Position: CXL Shared Memory Programming: Barely Distributed and Almost Persistent

Read original: arXiv:2405.19626 - Published 7/18/2024 by Yi Xu, Suyash Mahar, Ziheng Liu, Mingyao Shen, Steven Swanson

Position: CXL Shared Memory Programming: Barely Distributed and Almost Persistent

Overview

This research paper explores the design approaches for memory sharing using the Compute Express Link (CXL) hardware and software.
It discusses the failure model, programming model, and persistence guarantees of CXL-based shared memory systems.
The paper also covers the potential benefits and challenges of adopting CXL technology in hyperscale environments.

Plain English Explanation

CXL is a new hardware interface that allows different computing devices, like CPUs and GPUs, to share memory with each other. This can make computing more efficient and powerful, as devices can access data and resources from a common pool of memory.

The paper looks at how developers can write software to take advantage of CXL's memory sharing capabilities.
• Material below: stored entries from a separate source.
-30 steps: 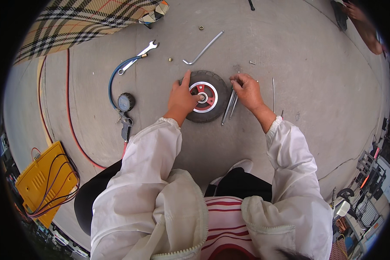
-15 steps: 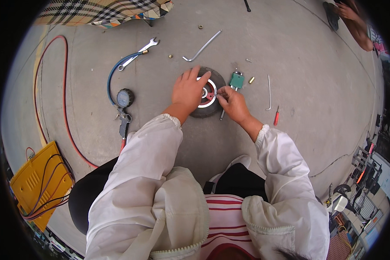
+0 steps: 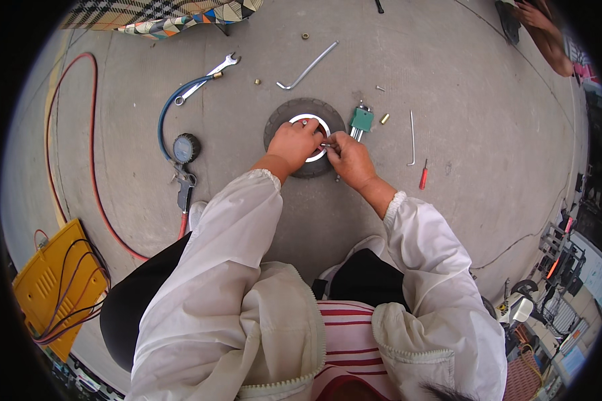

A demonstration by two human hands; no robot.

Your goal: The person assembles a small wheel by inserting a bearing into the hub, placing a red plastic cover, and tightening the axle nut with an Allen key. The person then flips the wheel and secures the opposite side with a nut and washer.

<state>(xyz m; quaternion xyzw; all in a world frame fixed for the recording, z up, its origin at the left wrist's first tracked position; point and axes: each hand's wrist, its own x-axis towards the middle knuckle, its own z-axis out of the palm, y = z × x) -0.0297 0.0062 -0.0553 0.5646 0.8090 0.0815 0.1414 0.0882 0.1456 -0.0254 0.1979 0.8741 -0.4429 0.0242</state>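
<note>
On the grey concrete floor (image 3: 461,207) I see a red air hose (image 3: 95,134) looping at the far left, with a yellow panel (image 3: 32,284) draped in cables below it. A black-tyred wheel (image 3: 304,107) lies flat in front of the crouching person. Left of it rests a tyre inflator (image 3: 186,148) with a round dial. The left hand (image 3: 296,144) lies across the wheel's rim and hub, fingers bent; I can't tell how firmly it grips. The right hand (image 3: 352,160) is beside it at the rim, thumb and fingertips pinched together on a small metal piece (image 3: 326,145), mostly hidden. Beyond lie a combination wrench (image 3: 223,64) and a bent steel bar (image 3: 312,65); to the right, a green hex-key holder (image 3: 362,119), a loose hex key (image 3: 411,137), a red-handled screwdriver (image 3: 423,178), a brass sleeve (image 3: 384,119) and a tiny screw (image 3: 380,88).
</note>
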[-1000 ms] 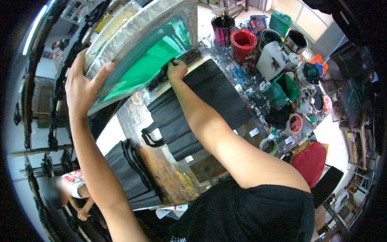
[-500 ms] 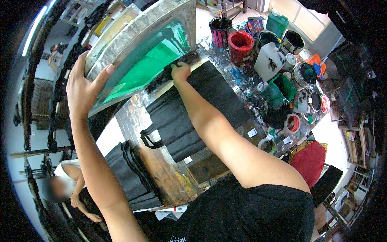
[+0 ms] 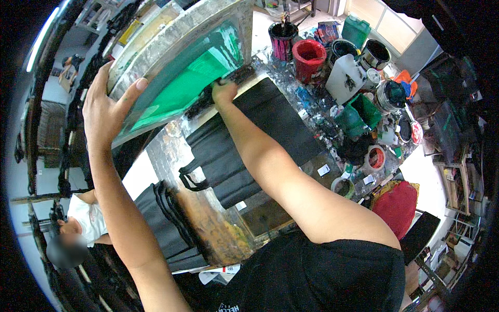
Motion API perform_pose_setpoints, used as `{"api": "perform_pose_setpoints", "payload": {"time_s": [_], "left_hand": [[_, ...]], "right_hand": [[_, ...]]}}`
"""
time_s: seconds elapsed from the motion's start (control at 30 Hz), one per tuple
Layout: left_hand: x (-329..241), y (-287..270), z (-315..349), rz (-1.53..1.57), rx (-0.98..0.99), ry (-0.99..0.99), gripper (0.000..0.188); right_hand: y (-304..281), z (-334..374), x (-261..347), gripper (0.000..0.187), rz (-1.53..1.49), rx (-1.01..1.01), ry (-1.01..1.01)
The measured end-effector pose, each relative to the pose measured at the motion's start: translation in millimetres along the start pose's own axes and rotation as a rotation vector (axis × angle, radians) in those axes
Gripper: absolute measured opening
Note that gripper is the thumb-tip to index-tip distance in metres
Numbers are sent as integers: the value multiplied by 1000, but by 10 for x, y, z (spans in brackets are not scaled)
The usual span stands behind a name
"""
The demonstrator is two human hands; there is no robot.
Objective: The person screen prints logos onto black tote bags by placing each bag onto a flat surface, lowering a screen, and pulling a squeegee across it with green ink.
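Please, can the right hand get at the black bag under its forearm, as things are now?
Likely yes: the right hand is close by the black bag, and the screen, held tilted up by the left hand, leaves it mostly uncovered.

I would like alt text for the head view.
A person's left hand grips a tilted grey-framed screen with a green panel; the right hand is near its lower edge, by a black fabric bag. A round red bucket stands at right.
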State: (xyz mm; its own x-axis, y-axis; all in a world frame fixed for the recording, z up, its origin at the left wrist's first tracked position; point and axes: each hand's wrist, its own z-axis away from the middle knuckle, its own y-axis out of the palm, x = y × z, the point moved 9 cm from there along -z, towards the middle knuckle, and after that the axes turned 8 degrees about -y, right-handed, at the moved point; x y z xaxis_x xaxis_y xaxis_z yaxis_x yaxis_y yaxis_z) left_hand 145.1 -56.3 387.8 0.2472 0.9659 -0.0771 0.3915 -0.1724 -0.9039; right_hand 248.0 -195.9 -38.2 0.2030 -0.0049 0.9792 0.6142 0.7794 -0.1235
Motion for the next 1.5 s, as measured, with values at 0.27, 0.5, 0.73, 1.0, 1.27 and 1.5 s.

It explains the types of failures that can occur in these systems, and the guarantees that the software can provide about data persistence - in other words, how well the data will be preserved even if there is a power outage or other disruption.

The researchers also discuss the potential benefits of using CXL technology in large-scale data centers and cloud computing environments. CXL could help improve the efficiency and performance of these systems, but there may also be some challenges to adopting the new technology.

Technical Explanation

The paper presents a programming model and failure semantics for CXL-based shared memory systems. It introduces the concept of "barely distributed" and "almost persistent" shared memory, which aims to provide a simple and efficient way for applications to leverage CXL's memory sharing capabilities.

The proposed failure model accounts for different types of failures, such as node failures and network partitions. The paper discusses how the software can provide persistence guarantees to ensure that data is preserved even in the face of these failures.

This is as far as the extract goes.